Another classifier we used was a hidden layer feed-forward neural network with error backprogation. The network was constructed with Matlab's Neural Network toolbox. A number of different configurations were tested, wherein we varied the number of internal nodes, and the training functions, to see which performed the best. In particular, we experimented with a fixed number of nodes, and variable numbers corresponding to the number of input coefficients. For the training algorithms, we found that Levenberg-Marquardt ['trainlm'] amd the Broyden, Fletcher, Goldfarb and Shanno ['trainbfg'] algorithm performed quite poorly for this task, while conjugate gradiant and Resilient Backpropagation ['trainrp'] performed reasonably well.

Testing all the configurations was a time and compute intensive task, and in the end we settled for a conjugate gradient learning function (Matlab's 'trainscg' function), with a single hidden layer, and 70 internal hidden nodes.
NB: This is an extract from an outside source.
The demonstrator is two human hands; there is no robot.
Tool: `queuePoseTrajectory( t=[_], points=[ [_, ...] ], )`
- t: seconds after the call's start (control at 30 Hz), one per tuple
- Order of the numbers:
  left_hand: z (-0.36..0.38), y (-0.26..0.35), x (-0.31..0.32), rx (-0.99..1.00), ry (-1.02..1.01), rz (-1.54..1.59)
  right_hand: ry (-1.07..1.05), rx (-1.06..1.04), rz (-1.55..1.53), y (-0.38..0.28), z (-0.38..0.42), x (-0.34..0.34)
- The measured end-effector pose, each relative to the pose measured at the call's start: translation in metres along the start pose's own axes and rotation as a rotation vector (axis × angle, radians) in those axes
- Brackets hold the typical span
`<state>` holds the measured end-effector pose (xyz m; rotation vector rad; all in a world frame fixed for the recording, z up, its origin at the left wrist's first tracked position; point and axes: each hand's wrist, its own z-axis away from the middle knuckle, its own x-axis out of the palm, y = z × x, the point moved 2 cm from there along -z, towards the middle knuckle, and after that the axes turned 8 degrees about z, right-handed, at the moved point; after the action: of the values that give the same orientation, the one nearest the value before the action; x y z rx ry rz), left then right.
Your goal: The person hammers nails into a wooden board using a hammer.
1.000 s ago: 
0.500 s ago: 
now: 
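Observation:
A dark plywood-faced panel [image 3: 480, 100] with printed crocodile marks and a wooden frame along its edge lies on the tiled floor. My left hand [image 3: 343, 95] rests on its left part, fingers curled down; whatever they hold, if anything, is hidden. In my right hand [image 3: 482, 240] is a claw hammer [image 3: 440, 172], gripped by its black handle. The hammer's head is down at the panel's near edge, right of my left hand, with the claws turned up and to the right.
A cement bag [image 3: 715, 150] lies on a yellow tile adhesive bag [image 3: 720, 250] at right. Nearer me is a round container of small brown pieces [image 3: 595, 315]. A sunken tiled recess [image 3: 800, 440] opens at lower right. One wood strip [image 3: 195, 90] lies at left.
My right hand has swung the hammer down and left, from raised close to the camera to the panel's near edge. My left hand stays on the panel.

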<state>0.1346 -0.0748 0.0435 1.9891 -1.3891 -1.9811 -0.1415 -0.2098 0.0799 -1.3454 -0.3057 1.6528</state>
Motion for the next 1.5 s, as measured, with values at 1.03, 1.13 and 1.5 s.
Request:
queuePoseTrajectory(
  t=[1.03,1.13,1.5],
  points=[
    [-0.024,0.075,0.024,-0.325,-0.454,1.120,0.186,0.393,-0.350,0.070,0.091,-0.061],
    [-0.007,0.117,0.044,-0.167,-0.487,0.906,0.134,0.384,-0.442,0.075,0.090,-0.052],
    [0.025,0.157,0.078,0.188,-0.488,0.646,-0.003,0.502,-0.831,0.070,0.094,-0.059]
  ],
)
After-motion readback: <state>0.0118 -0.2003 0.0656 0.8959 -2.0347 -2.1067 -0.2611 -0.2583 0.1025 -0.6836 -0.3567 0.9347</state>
Cross validation with Med student database

The concept of cross validation is straightforward. The idea is to use a face database, with known genders, to test the accuracy and variability of classification methods. In a classic 10-way cross validation, one sets aside 10% of the data as validation data, and uses the remaining 90% of the data for training. Accuracy results are collected using the validation data, as though it were actual test data (ie. previously unknown to the classifier). This procedure is repeated 10 times, each time using a different 10% of the data for validation. A good introduction to the use of cross validation is provided by Mosteller and Tukey[5] Here is another good description of cross validation.

An important question when using any classifier, is how many KLT or DCT coefficients are sufficient for achieving good classification accuracy? This is where cross validation can help. By doing a cross validation, for many different numbers of coefficients, we can get an idea of the how many we should use.

Linear discrimant results from cross validation

In the classification project of Diaco, DiCarlo, and Santos, several classification methods were used to test the KLT method on the Medical student database. One simple, and effective method, is a linear discrimant, which we also adopted and used to compare between KLT and DCT dimension reduction procedures.

Here is a plot of the accuracy and variability of the linear discriminant on the Med student database, using a 10-way cross validation procedure with both the KLT and DCT dimension reduction methods:

Linear discriminant accuracy/variability as a function of retained coefficients
KLT accuracy
DCT accuracy

Both graphs show the means, and estimated standard deviations around the mean, of the 10-way cross-validated training and test data. The training data is represented with blue, and the test data with red. Also, each plot is plotted on a logorithmic X axis, to emphasize the lower coefficients.

In both cases, it can be clearly seen that the classification accuracy of the training data increases with the number of coefficients used, until it reaches 100 percent. This is to be expected, as the number of parameters increases to match the number of training observations, the model can classify each training image exactly.

It is also evident that the accuracy of classification on the test/validation data, matches the training data fairly closely at lower numbers of coefficients. However, as more coefficients are used, the test data classification accuracy reaches at peak near the 90% mark. In the case of KLT coefficients, the classification rate remains fairly stable with 10 or more coefficients. However, with DCT coefficients, after about 100 coefficients, the accuracy rate drops sharply. This is likely due to a phenomonon known as "overfitting", where the classifying algorithm fits the training data very well, but doesn't generalize well to test data, because of bias introduced by the training.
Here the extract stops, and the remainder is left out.